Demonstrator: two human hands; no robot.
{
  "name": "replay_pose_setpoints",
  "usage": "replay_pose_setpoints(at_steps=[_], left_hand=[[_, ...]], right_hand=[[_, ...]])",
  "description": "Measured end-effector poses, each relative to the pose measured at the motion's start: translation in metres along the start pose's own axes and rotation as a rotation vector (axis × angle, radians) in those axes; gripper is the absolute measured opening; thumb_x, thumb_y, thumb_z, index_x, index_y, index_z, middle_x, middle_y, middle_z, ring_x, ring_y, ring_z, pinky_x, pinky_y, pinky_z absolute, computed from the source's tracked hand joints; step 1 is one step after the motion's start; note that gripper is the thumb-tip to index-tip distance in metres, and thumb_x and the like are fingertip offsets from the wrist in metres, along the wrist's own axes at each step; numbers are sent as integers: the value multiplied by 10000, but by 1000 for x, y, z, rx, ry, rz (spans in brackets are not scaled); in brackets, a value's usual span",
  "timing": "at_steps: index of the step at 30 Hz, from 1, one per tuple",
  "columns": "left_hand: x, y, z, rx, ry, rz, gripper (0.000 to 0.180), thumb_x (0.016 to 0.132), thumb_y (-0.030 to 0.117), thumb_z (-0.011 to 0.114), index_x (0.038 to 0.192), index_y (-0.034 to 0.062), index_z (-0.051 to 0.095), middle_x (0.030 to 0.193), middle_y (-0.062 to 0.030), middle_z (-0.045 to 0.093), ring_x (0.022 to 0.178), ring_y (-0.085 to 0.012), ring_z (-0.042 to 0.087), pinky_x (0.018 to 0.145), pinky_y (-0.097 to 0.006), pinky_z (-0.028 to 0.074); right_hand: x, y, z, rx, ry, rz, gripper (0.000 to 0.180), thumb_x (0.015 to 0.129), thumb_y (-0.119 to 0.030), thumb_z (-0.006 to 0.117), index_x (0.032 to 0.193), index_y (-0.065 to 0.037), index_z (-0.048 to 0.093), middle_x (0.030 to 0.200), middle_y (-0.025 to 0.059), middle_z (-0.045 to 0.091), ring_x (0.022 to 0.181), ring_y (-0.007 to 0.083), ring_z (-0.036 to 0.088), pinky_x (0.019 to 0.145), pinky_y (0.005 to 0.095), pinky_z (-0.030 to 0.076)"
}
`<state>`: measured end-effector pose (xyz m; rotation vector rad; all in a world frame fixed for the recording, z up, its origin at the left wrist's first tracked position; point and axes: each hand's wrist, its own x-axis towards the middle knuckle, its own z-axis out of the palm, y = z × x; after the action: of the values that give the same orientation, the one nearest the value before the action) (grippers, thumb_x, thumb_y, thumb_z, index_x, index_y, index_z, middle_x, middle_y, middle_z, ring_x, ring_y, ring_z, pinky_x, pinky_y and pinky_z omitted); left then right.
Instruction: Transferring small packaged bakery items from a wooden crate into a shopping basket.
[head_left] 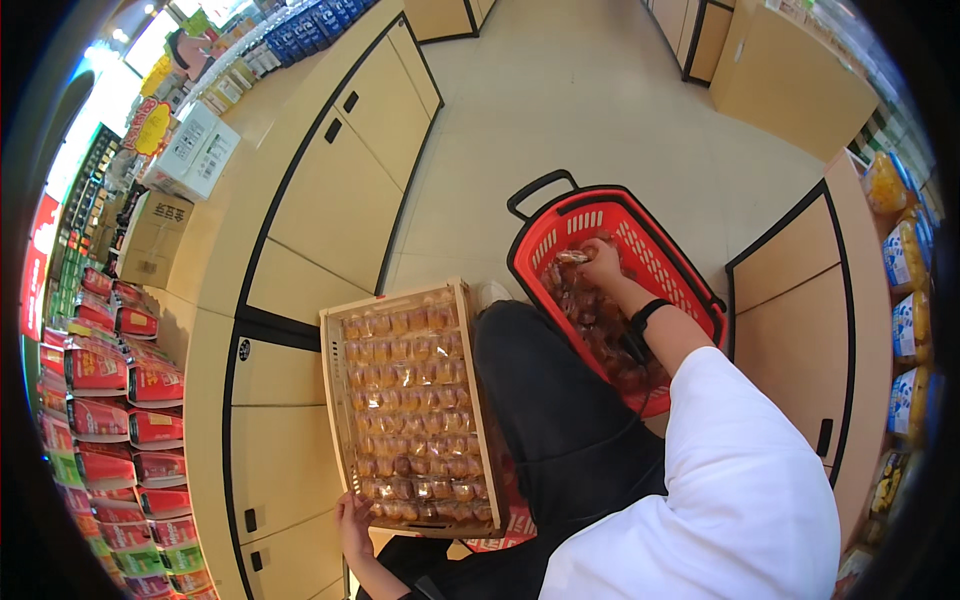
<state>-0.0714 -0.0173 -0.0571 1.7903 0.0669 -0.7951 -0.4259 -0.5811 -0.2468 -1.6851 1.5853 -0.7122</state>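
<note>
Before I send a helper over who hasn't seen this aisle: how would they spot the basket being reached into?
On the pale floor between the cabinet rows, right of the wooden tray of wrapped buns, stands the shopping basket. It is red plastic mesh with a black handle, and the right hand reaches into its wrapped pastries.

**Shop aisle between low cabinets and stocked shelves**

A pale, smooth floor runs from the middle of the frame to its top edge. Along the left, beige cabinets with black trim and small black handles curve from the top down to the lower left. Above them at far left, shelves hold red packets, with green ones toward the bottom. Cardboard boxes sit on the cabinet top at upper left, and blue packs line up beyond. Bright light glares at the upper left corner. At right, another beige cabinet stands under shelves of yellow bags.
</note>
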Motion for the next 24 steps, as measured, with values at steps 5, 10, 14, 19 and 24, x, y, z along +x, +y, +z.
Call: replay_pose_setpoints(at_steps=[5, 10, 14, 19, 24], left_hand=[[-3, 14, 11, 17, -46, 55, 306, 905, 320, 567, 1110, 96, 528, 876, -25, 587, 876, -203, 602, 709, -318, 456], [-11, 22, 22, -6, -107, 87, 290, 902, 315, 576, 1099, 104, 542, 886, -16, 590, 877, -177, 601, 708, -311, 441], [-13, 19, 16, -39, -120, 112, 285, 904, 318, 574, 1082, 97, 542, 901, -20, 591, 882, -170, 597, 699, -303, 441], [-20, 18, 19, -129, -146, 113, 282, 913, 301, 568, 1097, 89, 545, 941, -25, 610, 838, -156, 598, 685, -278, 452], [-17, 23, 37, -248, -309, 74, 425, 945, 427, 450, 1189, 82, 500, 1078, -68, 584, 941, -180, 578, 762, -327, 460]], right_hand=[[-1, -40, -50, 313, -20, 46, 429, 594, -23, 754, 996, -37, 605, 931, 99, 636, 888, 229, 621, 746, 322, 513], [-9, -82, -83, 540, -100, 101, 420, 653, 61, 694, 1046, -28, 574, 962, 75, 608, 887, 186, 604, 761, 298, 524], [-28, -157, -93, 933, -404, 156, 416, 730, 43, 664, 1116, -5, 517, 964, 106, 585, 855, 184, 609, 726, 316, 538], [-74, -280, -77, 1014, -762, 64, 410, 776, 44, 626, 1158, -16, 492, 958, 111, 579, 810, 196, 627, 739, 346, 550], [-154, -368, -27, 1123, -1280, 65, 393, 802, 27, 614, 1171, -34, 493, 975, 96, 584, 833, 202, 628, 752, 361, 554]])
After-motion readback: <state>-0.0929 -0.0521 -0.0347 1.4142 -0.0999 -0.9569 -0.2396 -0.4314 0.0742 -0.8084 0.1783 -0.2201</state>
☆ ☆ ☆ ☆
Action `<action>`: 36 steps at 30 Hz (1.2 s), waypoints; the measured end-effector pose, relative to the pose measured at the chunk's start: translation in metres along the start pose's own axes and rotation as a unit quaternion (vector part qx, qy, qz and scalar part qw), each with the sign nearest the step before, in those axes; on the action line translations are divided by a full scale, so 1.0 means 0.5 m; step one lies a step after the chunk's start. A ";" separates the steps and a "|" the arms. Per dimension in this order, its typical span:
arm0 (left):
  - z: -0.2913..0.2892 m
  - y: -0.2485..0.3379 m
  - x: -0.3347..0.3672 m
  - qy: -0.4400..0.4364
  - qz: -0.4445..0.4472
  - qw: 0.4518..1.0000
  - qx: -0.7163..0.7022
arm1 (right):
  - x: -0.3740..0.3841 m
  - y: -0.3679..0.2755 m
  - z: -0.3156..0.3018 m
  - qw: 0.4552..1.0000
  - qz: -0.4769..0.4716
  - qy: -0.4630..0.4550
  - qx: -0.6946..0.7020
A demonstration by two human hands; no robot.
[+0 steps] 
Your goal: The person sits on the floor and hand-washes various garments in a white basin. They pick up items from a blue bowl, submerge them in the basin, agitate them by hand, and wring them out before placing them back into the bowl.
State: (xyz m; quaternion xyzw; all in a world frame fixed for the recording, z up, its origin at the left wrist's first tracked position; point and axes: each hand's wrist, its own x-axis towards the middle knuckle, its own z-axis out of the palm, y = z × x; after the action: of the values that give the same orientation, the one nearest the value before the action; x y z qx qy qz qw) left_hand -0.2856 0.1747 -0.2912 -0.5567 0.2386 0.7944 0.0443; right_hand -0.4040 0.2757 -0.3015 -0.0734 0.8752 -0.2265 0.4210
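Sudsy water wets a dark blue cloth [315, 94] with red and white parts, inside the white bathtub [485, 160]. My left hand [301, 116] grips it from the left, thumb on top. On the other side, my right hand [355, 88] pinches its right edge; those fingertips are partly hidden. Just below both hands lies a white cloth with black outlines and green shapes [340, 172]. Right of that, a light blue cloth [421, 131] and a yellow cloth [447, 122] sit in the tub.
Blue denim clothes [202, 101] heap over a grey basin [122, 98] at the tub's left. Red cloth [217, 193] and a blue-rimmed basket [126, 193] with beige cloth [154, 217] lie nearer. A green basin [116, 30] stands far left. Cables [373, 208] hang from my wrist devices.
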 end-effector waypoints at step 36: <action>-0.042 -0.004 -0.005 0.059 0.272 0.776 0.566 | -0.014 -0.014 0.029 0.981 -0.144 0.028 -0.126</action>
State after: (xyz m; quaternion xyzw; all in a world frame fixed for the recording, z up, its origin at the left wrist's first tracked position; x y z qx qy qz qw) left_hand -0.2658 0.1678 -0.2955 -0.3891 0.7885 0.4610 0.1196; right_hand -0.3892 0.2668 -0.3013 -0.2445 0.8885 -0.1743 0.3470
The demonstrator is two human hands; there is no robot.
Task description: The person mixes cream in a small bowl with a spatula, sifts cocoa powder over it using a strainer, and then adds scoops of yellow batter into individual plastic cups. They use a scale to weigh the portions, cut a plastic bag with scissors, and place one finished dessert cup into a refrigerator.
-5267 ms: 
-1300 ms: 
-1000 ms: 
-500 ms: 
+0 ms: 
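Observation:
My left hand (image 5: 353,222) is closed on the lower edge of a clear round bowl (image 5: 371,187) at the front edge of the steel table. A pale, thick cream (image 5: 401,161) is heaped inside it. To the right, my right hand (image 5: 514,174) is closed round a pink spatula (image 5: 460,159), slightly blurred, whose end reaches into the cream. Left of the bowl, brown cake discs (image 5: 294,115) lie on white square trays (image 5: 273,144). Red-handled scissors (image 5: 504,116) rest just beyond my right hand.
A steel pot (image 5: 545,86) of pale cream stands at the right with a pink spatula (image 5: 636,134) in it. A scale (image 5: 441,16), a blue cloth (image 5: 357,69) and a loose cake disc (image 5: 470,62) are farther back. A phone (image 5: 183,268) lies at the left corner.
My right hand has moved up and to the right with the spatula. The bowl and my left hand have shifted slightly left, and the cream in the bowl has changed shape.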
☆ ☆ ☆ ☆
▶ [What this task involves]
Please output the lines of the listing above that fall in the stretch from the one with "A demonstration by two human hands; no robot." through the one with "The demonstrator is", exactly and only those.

▶ [Final answer]
A demonstration by two human hands; no robot.
[+0 steps] 
Your goal: The person sits on the floor and hand-washes various garments in a white basin. They pick up items from a blue bowl, submerge them in the basin, agitate them by hand, and wring them out before placing them back into the bowl.
State: (xyz m; quaternion xyzw; all in a world frame fixed for the recording, z up, its origin at the left wrist's first tracked position; point and axes: each hand's wrist, its own x-axis towards the middle knuckle, its own z-axis out of the palm, y = z × x; after the action: of the values that give the same orientation, the one nearest the value before the action; x y z qx qy qz qw) left_hand -0.2856 0.1747 -0.2912 -0.5567 0.2386 0.7944 0.0443; right_hand -0.4040 0.2757 -0.3015 -0.0734 0.8752 -0.2265 0.4210
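Sudsy water wets a dark blue cloth [315, 94] with red and white parts, inside the white bathtub [485, 160]. My left hand [301, 116] grips it from the left, thumb on top. On the other side, my right hand [355, 88] pinches its right edge; those fingertips are partly hidden. Just below both hands lies a white cloth with black outlines and green shapes [340, 172]. Right of that, a light blue cloth [421, 131] and a yellow cloth [447, 122] sit in the tub.
Blue denim clothes [202, 101] heap over a grey basin [122, 98] at the tub's left. Red cloth [217, 193] and a blue-rimmed basket [126, 193] with beige cloth [154, 217] lie nearer. A green basin [116, 30] stands far left. Cables [373, 208] hang from my wrist devices.
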 end-effector waypoints at step 36: <action>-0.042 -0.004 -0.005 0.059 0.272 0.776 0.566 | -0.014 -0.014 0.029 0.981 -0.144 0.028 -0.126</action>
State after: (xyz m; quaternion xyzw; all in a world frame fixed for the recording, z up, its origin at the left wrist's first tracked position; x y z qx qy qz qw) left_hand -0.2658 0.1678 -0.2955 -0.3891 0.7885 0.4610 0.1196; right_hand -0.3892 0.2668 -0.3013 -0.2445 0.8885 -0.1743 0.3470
The demonstrator is two human hands; there is no robot.

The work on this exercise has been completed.